The so-called advisory panel of 18, has not met in over two years to my knowledge.  And when they do, the CRD will not listen to them.  They have already made up their minds at one of there ten yearly meetings.   Further are any of us on that advisory council?  I know only one who is and getting on it is difficult to say the least.  Mostly, yes men I am told.  The board does consider the advice of the 18, but does as it pleases.  The missing requirement is consent. 
Fishermen do not have an opportunity to weight in or it they do at meetings, they are badgered by the moderator and we know who that is.  Side issues are brought up that have nothing to do with the issues at hand.  To wit: Red Snapper Closure!  The attendees do that and are told that it is a Federal Matter.  That is true, but remains disruptive.  

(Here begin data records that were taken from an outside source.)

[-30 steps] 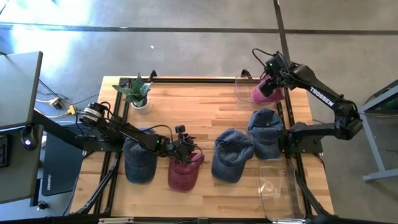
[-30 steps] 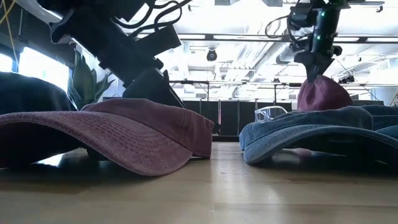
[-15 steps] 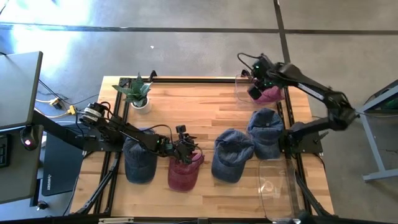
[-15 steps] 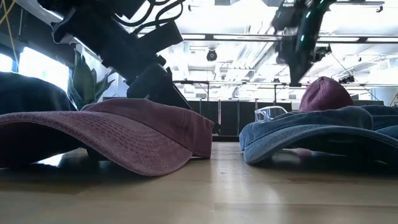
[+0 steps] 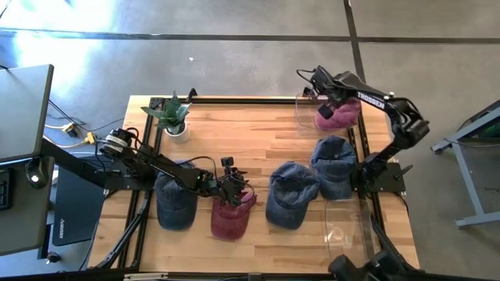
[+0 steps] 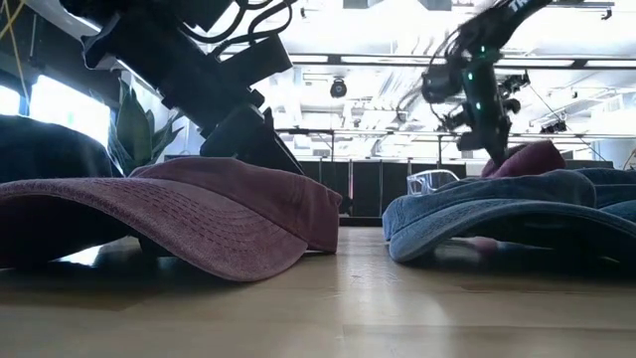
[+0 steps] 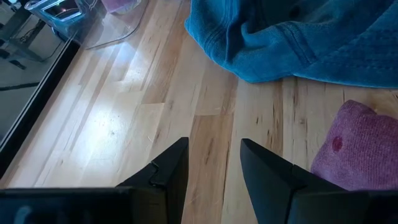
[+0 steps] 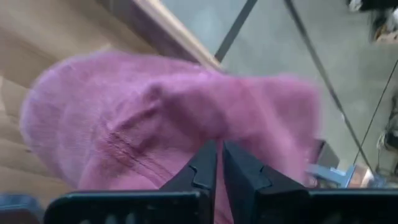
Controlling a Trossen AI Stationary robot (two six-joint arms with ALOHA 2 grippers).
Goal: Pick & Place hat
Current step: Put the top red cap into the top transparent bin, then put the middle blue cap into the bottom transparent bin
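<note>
Two dark fingers [image 8: 204, 165] of the right gripper [image 8: 219, 149] are drawn nearly together, only a slit between them, nothing visibly pinched. Right past the tips is the pink hat [image 8: 155, 112], crumpled, filling most of the right wrist view. From above, the hat lies at the table's far right corner, seemingly inside a clear bin [image 5: 300, 109]. The gripper hangs just above the hat's far-left edge, and I can't tell if it touches. The right arm reaches in from the right edge of the table [image 5: 266, 133].

Left gripper [image 7: 214, 143]: fingers [image 7: 174, 162] apart, bare wood between them, holding nothing. A maroon hat [image 7: 357, 149] is just beside one finger, at the edge of the left wrist view. A blue denim hat [image 7: 298, 37] is a little farther ahead. From above, this gripper sits over the back of the maroon hat, near the front middle of the table. The left arm stretches in low from the left side.

Other stuff on the table:
- dark blue hat [image 5: 176, 203], just left of the maroon one, under the left arm
- second denim hat [image 5: 334, 165], right of the first, their edges touching or overlapping
- second clear bin [image 5: 344, 234] at the front right corner
- potted plant [image 5: 173, 117] at the far left
</note>
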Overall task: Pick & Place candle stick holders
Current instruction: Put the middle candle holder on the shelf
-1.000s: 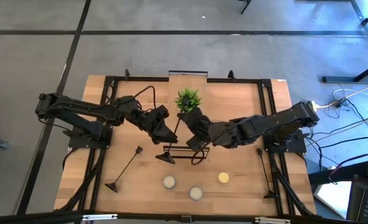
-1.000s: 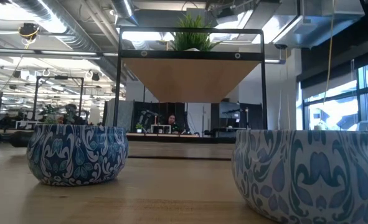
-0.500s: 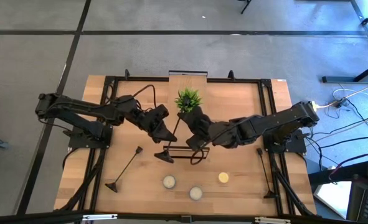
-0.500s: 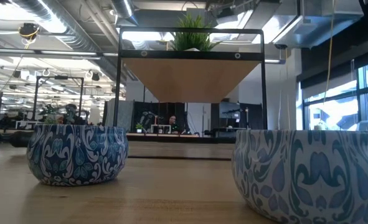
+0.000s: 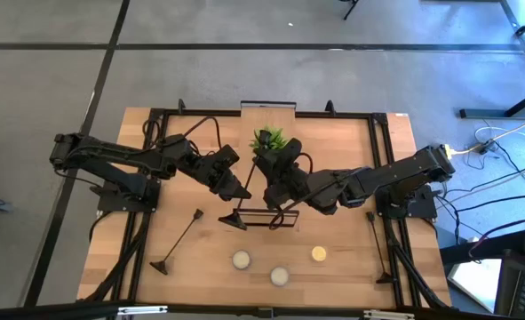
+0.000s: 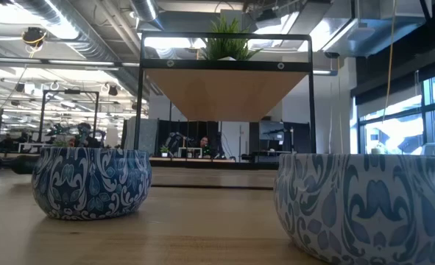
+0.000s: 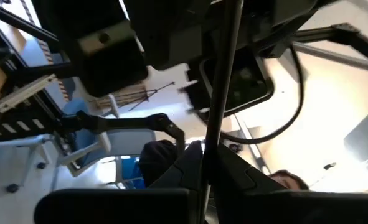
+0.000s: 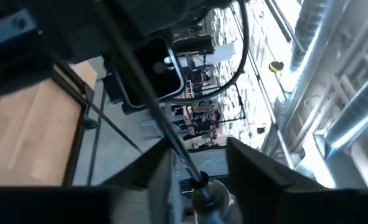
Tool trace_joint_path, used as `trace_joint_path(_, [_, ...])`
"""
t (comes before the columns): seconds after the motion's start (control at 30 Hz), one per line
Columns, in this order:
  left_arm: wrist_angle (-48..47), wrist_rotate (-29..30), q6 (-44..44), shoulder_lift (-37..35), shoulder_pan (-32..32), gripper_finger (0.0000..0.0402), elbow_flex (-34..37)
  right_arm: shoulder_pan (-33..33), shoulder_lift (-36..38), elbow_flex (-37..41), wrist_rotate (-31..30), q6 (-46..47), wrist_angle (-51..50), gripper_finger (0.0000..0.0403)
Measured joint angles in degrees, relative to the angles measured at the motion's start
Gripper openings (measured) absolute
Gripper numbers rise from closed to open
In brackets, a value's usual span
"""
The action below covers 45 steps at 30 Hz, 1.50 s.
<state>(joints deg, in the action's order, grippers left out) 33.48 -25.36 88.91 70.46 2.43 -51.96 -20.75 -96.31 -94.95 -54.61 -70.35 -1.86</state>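
High view has the left gripper point(image 5: 238, 189) mid-table, just near-left of the potted plant point(image 5: 269, 140), and the left wrist view shows its fingers point(image 7: 171, 177) clamped on the thin black rod of a candle stick holder point(image 5: 236, 221), whose round base sits just nearer on the table point(image 5: 351, 151). Right gripper point(image 5: 277, 197) is just to the right of it, and in its wrist view the fingers point(image 8: 149, 174) stand apart, the rod passing between them untouched. Second holder point(image 5: 178, 242) lies flat near-left, with three little candles point(image 5: 280, 276) along the near edge.
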Motion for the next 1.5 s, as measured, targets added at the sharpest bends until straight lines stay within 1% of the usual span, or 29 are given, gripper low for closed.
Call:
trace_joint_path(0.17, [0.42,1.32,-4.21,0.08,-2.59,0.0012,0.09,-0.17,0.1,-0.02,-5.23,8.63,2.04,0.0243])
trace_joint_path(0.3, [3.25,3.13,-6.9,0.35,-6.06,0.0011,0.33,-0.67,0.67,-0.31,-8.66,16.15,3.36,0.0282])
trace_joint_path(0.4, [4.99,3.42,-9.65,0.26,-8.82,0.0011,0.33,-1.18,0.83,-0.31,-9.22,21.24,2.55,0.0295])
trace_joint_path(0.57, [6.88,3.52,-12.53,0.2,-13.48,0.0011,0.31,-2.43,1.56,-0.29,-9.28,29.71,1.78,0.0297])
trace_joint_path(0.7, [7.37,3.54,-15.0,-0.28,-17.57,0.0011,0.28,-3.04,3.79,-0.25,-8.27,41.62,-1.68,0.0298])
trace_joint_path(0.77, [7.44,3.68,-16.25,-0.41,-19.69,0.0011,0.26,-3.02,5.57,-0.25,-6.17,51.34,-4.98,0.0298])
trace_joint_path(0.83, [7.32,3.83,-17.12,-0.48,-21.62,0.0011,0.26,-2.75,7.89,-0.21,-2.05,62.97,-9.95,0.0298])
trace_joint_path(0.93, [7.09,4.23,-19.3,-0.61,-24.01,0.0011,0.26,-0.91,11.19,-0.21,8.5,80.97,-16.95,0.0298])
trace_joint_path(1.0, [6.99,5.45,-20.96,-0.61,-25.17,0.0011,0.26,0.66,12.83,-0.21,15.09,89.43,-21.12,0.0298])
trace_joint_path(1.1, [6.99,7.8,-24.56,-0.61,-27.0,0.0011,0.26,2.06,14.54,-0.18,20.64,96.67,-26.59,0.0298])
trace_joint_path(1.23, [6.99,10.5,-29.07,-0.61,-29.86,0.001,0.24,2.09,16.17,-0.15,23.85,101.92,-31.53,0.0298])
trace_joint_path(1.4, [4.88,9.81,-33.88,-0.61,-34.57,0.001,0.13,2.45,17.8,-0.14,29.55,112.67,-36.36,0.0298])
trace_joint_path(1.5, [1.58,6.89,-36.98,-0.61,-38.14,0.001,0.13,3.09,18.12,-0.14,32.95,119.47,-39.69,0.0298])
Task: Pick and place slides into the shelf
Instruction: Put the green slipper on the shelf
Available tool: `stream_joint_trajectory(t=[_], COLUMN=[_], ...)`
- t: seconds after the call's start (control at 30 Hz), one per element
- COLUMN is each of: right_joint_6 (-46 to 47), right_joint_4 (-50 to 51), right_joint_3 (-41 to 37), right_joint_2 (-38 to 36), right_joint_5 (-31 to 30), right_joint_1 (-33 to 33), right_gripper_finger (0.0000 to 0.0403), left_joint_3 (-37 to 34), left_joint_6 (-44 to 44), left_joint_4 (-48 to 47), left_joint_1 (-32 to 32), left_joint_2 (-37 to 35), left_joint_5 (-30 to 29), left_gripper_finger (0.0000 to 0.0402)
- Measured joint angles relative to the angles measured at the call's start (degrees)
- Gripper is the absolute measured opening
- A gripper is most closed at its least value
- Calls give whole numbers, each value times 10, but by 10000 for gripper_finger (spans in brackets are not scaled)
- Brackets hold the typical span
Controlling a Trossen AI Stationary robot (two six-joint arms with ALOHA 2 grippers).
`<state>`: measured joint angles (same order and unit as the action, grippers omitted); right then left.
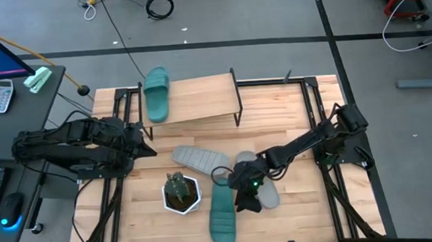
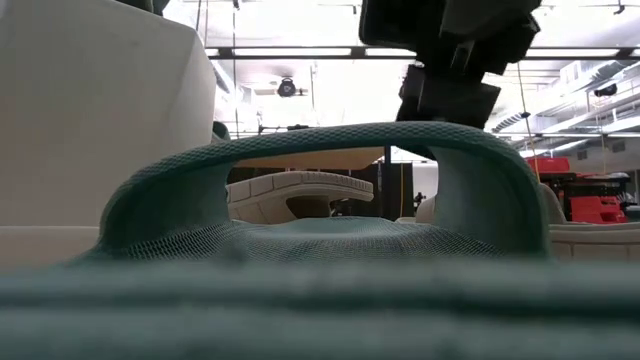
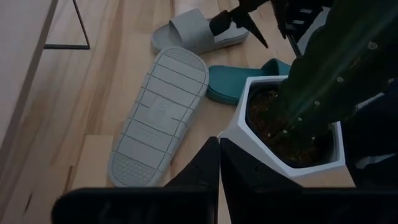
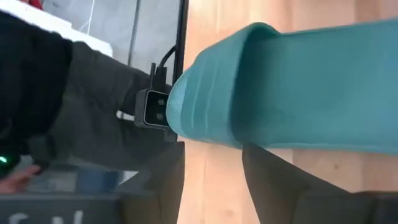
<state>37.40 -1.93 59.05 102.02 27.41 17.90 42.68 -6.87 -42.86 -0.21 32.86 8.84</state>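
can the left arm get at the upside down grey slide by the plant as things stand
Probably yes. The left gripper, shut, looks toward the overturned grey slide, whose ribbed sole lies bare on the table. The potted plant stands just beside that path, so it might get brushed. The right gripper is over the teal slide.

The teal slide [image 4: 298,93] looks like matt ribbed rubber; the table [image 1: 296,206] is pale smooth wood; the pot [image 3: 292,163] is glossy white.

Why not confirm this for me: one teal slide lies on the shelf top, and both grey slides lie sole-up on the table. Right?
Not quite. The teal slide does lie on the shelf, but only one grey slide is sole-up. The other grey slide lies strap-up, as the left wrist view shows.
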Motion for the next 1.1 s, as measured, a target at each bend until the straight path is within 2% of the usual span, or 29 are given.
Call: stream_joint_trajectory(t=[0.2, 0.4, 0.47, 0.7, 0.87, 1.0, 1.1], right_joint_6=[-9, 20, 28, 36, 44, 46, 39], right_joint_4=[-1, -46, -56, -53, -54, -55, -59], right_joint_3=[-4, -4, -3, -3, -3, -3, -3], right_joint_2=[18, 35, 34, 34, 34, 34, 34], right_joint_5=[-84, -126, -156, -256, -262, -290, -284], right_joint_1=[23, 49, 60, 96, 105, 103, 95], right_gripper_finger=[168, 186, 194, 228, 240, 237, 235], left_joint_3=[0, 0, 0, 0, 0, 0, 0], left_joint_6=[0, -3, -4, -4, -8, -15, -15], left_joint_4=[0, -2, -2, 0, 1, 3, 3], left_joint_1=[0, 0, 0, 0, 0, 0, 0], left_joint_2=[0, 0, 0, 0, 0, 0, 0], left_joint_5=[0, 0, 0, 13, 16, 17, 20], left_gripper_finger=[5, 26, 27, 7, 7, 23, 24])
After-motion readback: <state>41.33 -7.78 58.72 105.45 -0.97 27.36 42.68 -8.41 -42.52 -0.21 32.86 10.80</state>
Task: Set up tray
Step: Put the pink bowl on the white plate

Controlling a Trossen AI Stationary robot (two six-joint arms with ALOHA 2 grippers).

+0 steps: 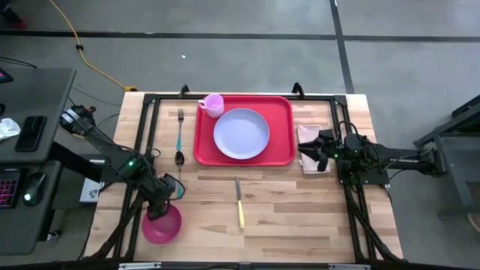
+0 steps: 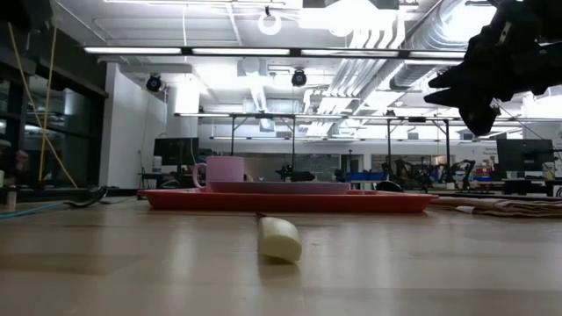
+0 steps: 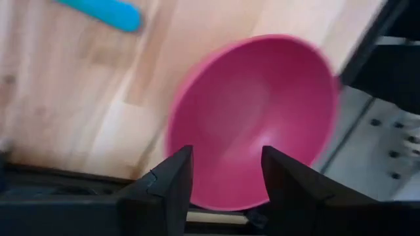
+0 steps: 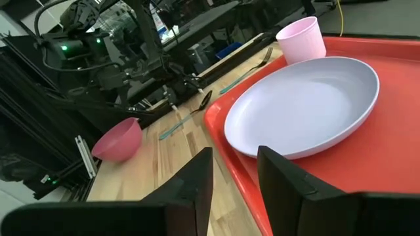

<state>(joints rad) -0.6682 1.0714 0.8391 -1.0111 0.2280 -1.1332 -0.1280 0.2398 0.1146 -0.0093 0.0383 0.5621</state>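
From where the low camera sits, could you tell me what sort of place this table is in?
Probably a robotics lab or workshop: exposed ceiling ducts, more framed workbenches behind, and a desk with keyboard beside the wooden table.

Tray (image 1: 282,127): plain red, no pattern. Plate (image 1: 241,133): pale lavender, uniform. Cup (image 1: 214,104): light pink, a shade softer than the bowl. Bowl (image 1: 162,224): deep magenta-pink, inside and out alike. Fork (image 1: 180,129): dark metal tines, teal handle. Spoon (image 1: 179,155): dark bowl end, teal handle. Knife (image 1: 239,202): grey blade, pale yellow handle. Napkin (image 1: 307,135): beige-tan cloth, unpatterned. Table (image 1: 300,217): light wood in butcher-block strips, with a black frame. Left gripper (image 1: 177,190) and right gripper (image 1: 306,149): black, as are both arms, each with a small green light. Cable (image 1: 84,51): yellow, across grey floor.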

Also mentioned is a new program for Saltwater Information at no cost it is said.  Nothing is cost free, we all pay for it with our tax dollars.  I challenge the CRD to pre-advise us all, via a press release, of what that really is and how it will work.  Sounds like it will be compulsory and will
be funneled to the feds for data collection to close down additional fisheries.  But make no mistake, we will pay for it.  

I plan to be there and have our elected representative there as well if possible.  They need to hear the angst of us as over regulated fishermen without any real representation!  See you at Richmond Hill on the 18th.  

Capt. Jimmy Newman


----------



## seaweaver (Jan 13, 2012)

TELL IT JIM!
I wish I were still in Savannah. The level if interest is always low this time of year. Purrfect for regulators.
The Bill
http://coastalgadnr.org/sites/uploa...ishery Management Improvement Act of 2012.pdf


----------



## seaweaver (Jan 13, 2012)

I wish I was still in Ga. I fear it will be as heavily regulated as NC by the time I get back to her. All you fellas near the marinas need to get this posted and get busy. Call your State reps and Congress weasels.
I have no Idea who chairs the PGF and I forget the last boy from Stateboro's name but he gone...


----------



## Bryannecker (Jan 15, 2012)

"The General Assembly would give up its management of saltwater fishing to the Board of Natural Resources under a wide-ranging bill drafted by the Department of Natural Resources.
DNR Commissioner Mark Williams, a former legislator, met Friday morning with members of the new, bipartisan Coastal Caucus urging them to support the bill.
The bill awaits introduction, and the members of the caucus had few questions so far.
The caucus is a new organization, assembled by Rep. Ron Stephens, R-Savannah. Its first meeting was last month in Brunswick. The purpose of the caucus is to provide a place to discuss issues dealing strictly with the coast, he said.
Clearly, the rest of the state wont have much of an opinion on what the Department of Natural Resources does down on the coast, he said.  We all think alike on the coast. Its not political."  Savannah Morning News: 1-15-12

Comment and Observations by ME.

Well it is political to me and should be to you, for all politics is consists of a quest for power.  What the DNR is doing is copying the organizational setup of the SAFMC, and we all know how that is working to our benefit.  It by passes the legislative process and vests the final decision in the Commissioner of the DNR.  The so-called advisor panel, which will allow for stakeholder input is nothing more than a sham.  The panel can be packed and swayed by the director to drink the cool aid.  Or, as seems to be the case, listened to as required, and then totally ignored.  In most cases, they have already made up their minds before any public hearing or impute.  Therefore, I do not trust that process which will radically change the current process, which seems fine to me.  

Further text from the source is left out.